### Work to be completed
Write out each line from the data below that includes the word "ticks".

### Provided data

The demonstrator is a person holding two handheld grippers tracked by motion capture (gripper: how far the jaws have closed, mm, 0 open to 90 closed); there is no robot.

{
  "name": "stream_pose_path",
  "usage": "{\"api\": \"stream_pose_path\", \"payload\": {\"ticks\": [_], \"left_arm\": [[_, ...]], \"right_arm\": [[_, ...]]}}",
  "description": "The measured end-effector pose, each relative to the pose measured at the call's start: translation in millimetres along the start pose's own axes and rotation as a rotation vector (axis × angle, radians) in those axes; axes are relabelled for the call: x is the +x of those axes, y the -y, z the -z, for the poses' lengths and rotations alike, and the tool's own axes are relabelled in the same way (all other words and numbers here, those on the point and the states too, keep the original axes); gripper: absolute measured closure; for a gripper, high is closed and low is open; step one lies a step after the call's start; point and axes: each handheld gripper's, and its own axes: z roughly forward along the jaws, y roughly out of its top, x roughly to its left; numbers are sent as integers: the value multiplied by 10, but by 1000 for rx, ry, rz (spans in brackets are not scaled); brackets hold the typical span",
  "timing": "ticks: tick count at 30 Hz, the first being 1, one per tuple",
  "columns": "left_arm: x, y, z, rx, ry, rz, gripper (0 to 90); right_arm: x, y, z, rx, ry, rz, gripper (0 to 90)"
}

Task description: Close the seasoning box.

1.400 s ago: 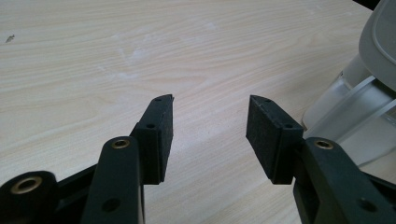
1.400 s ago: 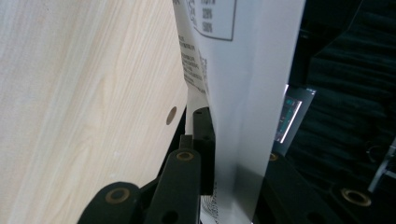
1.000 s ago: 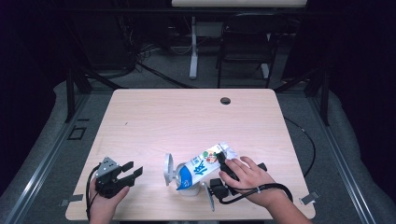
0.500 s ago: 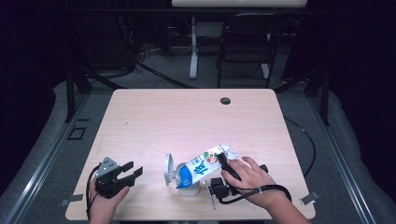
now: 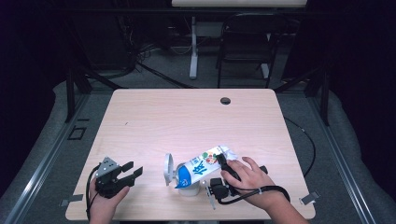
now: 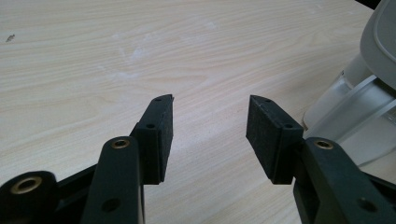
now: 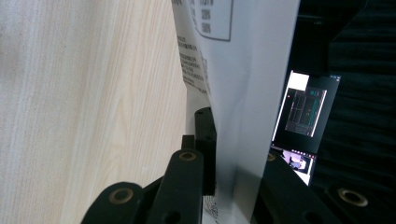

### Answer to the problem
  "usage": "{\"api\": \"stream_pose_path\", \"payload\": {\"ticks\": [_], \"left_arm\": [[_, ...]], \"right_arm\": [[_, ...]]}}",
  "timing": "ticks: tick count at 30 Hz, the first being 1, one per tuple",

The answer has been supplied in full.